“Hagan lío pero también ayuden a arreglar y organizar el lío que hacen. Un lío que nos dé esperanza”

Ante centenares de miles de jóvenes, el papa Francisco se despidió en la Costanera de Asunción. Escuchó historias de jóvenes en el escenario.

Liz, expresó, que el Paraguay necesita de una amor sincero y que eso se encuentra en Cristo. En el escenario también se sumó el chico Manuel. Dijo “que no le regalaron la vida, fui explotado, fui maltratado, estuve solo, y que por eso regresó a su pueblo natal”.

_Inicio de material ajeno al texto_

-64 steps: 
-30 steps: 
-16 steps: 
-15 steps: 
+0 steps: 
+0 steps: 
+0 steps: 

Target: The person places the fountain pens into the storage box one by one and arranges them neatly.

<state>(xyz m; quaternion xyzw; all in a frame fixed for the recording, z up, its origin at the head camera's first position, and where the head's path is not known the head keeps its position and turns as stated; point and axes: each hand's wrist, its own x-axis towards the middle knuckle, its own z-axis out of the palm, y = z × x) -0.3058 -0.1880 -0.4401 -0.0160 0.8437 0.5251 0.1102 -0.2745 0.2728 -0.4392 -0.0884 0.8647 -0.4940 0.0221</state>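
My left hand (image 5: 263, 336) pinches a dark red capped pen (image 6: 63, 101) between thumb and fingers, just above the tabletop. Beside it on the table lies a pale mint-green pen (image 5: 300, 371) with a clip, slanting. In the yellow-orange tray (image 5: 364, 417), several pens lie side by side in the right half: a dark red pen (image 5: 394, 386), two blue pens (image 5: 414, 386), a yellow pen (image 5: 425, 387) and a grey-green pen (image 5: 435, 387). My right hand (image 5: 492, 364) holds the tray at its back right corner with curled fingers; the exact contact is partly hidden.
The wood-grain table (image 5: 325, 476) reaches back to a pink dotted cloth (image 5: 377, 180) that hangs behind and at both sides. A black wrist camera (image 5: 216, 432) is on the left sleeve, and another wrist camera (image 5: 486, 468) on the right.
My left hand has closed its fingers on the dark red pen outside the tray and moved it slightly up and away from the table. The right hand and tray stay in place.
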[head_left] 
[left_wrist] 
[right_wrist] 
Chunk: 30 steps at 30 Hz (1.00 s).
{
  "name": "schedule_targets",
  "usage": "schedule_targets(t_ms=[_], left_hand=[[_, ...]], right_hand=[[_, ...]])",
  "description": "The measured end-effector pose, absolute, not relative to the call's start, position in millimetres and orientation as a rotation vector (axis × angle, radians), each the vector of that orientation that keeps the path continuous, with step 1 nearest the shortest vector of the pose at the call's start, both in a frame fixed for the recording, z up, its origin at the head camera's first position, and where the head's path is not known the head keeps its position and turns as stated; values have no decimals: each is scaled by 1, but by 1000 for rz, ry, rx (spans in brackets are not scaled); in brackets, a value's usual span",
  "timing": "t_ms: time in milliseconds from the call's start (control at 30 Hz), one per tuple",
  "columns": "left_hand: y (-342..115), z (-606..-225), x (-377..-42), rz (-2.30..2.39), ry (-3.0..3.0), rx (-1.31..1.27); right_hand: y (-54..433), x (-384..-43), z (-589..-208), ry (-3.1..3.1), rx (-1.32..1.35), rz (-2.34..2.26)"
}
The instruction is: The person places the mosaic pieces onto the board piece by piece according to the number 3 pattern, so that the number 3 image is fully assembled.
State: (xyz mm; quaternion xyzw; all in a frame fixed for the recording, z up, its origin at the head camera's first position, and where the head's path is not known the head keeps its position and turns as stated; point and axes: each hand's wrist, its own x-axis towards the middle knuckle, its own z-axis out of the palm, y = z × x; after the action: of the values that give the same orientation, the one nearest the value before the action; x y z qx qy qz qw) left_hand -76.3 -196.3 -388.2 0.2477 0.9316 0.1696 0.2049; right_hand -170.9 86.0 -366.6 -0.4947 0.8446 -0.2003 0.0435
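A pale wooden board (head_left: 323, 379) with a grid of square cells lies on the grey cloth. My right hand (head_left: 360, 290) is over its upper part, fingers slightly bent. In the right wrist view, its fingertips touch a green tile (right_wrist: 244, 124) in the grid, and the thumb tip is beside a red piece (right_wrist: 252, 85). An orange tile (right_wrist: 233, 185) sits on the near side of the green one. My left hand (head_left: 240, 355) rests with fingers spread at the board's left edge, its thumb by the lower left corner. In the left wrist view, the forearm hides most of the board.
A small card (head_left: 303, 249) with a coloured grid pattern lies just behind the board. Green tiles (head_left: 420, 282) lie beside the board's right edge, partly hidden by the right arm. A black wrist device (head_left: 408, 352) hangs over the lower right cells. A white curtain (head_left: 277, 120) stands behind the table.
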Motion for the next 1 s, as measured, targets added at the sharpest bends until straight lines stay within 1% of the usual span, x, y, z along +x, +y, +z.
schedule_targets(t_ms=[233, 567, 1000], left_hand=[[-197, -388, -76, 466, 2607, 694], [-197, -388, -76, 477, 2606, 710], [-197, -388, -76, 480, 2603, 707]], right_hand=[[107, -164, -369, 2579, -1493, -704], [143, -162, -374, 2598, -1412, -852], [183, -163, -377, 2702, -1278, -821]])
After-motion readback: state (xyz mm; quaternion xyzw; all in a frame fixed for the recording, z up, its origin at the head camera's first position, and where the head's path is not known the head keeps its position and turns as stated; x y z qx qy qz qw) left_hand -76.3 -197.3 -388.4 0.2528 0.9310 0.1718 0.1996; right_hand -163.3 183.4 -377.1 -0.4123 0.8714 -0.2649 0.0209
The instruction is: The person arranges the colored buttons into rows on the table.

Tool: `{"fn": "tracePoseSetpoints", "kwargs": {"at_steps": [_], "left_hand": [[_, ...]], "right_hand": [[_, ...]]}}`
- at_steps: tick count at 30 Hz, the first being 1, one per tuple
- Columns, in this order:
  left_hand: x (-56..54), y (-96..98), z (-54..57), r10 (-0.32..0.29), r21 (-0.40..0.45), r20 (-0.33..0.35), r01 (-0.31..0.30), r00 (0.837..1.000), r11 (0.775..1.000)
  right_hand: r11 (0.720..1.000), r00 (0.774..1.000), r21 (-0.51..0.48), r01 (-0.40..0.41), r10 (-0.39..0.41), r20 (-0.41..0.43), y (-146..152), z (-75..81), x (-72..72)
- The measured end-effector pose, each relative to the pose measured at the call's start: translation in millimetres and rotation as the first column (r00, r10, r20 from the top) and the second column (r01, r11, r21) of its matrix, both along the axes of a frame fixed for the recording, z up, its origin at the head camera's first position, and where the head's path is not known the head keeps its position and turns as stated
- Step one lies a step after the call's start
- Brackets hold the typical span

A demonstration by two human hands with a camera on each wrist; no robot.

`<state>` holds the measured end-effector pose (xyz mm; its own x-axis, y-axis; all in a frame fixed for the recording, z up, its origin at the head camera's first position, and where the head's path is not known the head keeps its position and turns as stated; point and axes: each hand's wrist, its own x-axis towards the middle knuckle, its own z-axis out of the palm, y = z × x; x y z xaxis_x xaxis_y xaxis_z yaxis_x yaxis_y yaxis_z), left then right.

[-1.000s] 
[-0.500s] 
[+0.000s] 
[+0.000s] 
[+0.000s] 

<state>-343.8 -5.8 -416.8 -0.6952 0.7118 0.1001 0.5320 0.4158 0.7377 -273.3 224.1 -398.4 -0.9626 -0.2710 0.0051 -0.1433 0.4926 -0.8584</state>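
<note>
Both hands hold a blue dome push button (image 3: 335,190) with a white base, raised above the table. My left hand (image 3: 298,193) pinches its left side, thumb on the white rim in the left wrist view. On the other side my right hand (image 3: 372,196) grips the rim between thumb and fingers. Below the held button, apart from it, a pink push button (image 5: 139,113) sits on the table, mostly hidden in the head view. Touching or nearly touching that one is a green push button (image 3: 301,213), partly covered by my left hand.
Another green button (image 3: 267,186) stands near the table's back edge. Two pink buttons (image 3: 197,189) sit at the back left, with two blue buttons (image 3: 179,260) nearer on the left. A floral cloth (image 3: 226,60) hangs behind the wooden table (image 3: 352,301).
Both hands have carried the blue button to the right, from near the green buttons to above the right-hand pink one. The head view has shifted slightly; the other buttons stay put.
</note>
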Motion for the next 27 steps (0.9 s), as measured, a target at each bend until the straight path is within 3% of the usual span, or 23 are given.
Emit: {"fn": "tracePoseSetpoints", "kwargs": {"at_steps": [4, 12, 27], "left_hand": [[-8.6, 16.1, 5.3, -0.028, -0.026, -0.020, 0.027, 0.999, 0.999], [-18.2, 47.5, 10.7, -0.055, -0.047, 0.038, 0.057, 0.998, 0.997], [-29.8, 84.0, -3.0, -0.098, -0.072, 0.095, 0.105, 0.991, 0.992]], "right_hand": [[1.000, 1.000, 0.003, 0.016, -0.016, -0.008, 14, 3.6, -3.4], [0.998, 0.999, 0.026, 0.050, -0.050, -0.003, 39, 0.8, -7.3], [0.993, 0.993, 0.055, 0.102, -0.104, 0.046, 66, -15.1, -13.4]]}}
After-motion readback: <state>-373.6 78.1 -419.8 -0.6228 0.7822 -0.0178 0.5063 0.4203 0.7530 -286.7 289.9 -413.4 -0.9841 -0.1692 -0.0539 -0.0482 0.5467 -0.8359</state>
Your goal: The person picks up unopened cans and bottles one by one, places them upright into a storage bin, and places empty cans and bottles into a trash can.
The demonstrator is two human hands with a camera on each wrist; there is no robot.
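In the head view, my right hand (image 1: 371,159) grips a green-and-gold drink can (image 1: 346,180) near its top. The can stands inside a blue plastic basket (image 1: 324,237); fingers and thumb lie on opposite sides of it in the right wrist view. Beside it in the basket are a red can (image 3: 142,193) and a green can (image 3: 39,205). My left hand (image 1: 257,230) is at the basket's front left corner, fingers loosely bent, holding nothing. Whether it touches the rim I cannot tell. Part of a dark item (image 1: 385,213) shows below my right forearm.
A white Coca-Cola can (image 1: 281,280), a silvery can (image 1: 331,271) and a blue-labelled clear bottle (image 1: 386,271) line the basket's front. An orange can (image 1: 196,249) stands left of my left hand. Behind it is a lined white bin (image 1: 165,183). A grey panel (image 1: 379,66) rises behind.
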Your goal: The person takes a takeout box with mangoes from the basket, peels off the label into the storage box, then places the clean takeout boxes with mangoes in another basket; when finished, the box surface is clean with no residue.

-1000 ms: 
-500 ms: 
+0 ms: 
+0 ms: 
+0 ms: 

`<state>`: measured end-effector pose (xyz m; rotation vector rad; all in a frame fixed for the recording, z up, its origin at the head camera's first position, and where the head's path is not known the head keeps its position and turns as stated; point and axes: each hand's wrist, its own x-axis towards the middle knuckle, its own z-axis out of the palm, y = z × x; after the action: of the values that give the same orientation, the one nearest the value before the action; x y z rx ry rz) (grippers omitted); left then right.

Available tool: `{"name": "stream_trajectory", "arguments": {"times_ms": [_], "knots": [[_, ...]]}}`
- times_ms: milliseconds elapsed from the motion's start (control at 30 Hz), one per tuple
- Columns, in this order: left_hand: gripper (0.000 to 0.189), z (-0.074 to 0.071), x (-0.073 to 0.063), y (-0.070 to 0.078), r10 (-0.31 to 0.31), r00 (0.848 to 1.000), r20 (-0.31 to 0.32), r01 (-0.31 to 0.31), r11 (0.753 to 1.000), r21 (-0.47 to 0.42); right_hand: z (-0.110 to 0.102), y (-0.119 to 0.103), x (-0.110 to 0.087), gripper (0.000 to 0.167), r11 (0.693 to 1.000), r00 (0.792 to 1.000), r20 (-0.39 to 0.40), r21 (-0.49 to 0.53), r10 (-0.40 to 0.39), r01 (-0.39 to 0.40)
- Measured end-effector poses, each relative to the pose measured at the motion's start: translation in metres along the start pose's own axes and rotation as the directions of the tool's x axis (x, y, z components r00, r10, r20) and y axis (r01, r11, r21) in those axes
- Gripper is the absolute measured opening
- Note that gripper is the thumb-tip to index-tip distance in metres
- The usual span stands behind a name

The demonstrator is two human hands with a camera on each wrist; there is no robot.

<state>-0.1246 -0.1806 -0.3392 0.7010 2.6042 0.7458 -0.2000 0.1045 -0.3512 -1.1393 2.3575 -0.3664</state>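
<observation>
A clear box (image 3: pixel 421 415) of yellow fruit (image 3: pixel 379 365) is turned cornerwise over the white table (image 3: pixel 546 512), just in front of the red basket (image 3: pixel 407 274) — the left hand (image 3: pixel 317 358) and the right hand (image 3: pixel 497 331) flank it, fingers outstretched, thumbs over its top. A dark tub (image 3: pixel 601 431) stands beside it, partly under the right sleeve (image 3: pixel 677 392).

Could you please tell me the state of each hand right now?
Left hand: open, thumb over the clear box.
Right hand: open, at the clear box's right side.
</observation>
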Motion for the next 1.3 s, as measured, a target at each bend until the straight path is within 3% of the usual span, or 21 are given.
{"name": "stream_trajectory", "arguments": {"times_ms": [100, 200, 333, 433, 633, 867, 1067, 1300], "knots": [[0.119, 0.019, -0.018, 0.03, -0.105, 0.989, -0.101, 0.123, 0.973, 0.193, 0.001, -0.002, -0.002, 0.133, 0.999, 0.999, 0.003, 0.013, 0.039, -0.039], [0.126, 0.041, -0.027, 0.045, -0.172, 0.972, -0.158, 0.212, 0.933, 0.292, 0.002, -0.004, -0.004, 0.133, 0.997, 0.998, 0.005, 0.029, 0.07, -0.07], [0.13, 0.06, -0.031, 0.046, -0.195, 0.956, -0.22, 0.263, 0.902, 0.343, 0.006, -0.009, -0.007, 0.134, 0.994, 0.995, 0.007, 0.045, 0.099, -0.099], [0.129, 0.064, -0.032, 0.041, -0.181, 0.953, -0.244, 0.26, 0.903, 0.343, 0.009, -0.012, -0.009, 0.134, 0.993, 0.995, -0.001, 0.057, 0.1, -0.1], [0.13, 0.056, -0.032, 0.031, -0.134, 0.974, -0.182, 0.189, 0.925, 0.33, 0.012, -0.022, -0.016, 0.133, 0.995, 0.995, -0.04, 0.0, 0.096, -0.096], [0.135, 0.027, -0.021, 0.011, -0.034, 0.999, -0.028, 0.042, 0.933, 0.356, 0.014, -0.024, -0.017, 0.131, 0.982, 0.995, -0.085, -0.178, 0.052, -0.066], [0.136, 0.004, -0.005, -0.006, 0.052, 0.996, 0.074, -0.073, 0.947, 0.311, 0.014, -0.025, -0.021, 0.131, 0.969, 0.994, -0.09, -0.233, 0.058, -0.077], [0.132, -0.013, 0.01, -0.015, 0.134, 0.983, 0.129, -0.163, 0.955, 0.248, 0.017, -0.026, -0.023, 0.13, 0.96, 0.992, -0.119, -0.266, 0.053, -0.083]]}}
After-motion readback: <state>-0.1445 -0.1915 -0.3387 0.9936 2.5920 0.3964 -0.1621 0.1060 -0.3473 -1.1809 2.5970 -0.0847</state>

Tras escuchar las historias, el Sumo Pontífice indicó que tenemos que tener el corazón libre, que pueda hacer lo que piensa y lo que siente, “Eso es un corazón libre”.

Asimismo exhortó a que no seamos como Poncio Pilato. “No hay que ser como Poncio Pilato, no hay que lavarse las manos”, destacó en referencia a la juventud. Francisco escribió un discurso pero pronunció sin leer. “Les hice un discurso pero los discursos son aburridos”, sostuvo.

Ya en el cierre, expresó: “Ya me tengo que ir”, rezando y poniendo mucho énfasis en muchos valores. “Jesús te pido por los chicos que no saben que vos sos su fortaleza”.

“Solidaridad, trabajo, esperanza, esfuerzo, conocer a Jesús, conocer a Dios y fortaleza, ¿un joven que vive así tiene el corazón triste? No. Ese es el camino. Pero para eso hace falta sacrificio, andar contracorriente”, exhortó.

“Hagan lío pero también ayuden a arreglar y organizar el lío que hacen. Un lío que nos dé esperanza, que nazca de haber conocido a Jesús”, sentenció.